We are also in the midst of getting L & K assessed by IPS and First Steps, respectively, so that we can get our kids in the hands of experts on the functional side who will help us to keep them on target as they learn.  They seem so normal to us, but we often see signs of their visual impairments and just don't want to miss a thing.  Annie Hughes, Lydia's behavioral interventionist through Visually Impaired Preschool Services was such an asset to our learning and reminded me every time that we met that kids can often fool you for a long time and then hit some pretty big bumps in the road as they learn which can include quite a mountain of discouragement to overcome.  So, we have decided that a little extra effort right now may save us all quite a bit of heartache and headache in the future.  We are still considering the School for the Blind here in Indy for preschool for both Lydia and Knox so that we can learn as much we can with regard to their needs.
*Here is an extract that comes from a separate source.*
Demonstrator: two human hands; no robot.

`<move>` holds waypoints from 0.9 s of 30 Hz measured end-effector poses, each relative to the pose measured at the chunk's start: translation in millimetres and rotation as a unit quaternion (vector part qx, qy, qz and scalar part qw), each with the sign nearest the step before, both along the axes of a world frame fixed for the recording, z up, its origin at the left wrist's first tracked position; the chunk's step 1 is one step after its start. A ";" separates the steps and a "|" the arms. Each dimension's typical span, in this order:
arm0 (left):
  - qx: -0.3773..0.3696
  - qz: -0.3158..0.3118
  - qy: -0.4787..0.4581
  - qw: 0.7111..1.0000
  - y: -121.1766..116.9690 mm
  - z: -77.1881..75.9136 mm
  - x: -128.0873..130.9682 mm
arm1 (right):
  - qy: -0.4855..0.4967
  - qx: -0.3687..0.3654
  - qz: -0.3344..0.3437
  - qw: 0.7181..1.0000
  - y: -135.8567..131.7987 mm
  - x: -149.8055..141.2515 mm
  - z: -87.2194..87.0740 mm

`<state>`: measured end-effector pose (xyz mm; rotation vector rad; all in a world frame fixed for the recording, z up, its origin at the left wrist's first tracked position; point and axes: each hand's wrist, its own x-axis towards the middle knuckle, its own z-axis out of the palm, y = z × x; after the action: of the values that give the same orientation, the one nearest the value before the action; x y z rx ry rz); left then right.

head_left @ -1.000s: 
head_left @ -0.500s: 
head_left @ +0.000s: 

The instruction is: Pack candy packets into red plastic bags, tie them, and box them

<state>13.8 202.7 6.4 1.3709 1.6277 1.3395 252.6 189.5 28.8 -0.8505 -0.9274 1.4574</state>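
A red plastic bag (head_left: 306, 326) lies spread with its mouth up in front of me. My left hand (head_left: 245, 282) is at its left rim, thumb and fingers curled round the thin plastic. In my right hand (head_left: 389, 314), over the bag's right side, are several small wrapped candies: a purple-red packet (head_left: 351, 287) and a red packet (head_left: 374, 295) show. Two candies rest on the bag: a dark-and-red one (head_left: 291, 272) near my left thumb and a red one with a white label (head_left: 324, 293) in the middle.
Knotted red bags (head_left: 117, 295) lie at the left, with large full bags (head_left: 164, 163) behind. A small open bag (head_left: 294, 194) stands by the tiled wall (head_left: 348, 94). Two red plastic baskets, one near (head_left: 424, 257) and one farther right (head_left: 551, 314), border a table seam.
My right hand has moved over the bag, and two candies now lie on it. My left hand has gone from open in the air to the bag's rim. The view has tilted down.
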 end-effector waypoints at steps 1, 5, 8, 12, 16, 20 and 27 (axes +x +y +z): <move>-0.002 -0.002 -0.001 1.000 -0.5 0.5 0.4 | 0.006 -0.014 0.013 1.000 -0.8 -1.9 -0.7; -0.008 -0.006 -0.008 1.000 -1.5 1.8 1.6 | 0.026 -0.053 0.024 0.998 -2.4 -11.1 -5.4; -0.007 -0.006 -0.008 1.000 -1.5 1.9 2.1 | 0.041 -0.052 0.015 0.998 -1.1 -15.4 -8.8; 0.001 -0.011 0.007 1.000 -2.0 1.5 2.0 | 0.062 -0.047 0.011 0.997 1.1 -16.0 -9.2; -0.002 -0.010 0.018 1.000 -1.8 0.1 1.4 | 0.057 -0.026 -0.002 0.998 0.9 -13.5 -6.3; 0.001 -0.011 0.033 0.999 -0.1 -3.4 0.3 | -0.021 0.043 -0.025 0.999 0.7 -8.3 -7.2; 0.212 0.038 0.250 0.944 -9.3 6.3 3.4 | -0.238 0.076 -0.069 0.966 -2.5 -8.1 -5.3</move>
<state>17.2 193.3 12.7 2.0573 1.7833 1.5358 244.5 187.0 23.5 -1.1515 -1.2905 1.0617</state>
Overall, we are blessed beyond measure and see an immense amount of grace in every step of the way with our sweet peas.  Calvin, whose vision is spectacular, is really great at helping in vulnerable situations for L & K and jumps at the chance to do it without complaint.  He is very mindful and intuitive about their needs but by no means full of pity.  He expects greatness from them and so do we!  :)  God is doing mighty work here in our home!  He is making a way for each of us.  He stretches us and conforms us into His likeness.  We groan sometimes but so often remember His great kindness in all of it.  We are ever so grateful for the gifts he has given and a bit dumbfounded at times that he chose us to lead this growing family of ours!  What treasures and pointers to Christ!  Lydia and Knox are both so extremely determined and oblivious to their visual impairment that we don't fear any lack of determination in overcoming the obstacles ahead.  They are both adventurous, full of wonder, and as curious as they come!  I am so thankful for them and fully believe that God will use all of this for His glory and their good!

Saturday, April 20, 2013

To my one true love

For my Jason.

You are beyond my wildest dreams.  Full of sweet conviction and grace.  Your wisdom has been a beacon of hope and light to me.  You remind me to worship more fully because of the overflow of peace and joy from your worship of our great God.  You have poured out yourself as an offering to God on my behalf.  I know it comes as a great expense at times but I am ever grateful for the gift of you.  Leading me to truth, to Jesus, to hope, to Jesus, to live because of Jesus.  Your gentle spirit, tender hands, and determined heart have lead me towards freedom in Christ.  Your strength has been a shelter for me in my great weakness.  You never stop at letting me hide only in you but take me to Christ, the living well that will never run dry.  You remind me that only He can quench.  You are real, repentant, and kind to me.  Thank you my love.  Thank you for all that you do and all that you are.  I rejoice over you.  I thank God for the grace He has lavished upon me through you.  Our love leaves me speechless.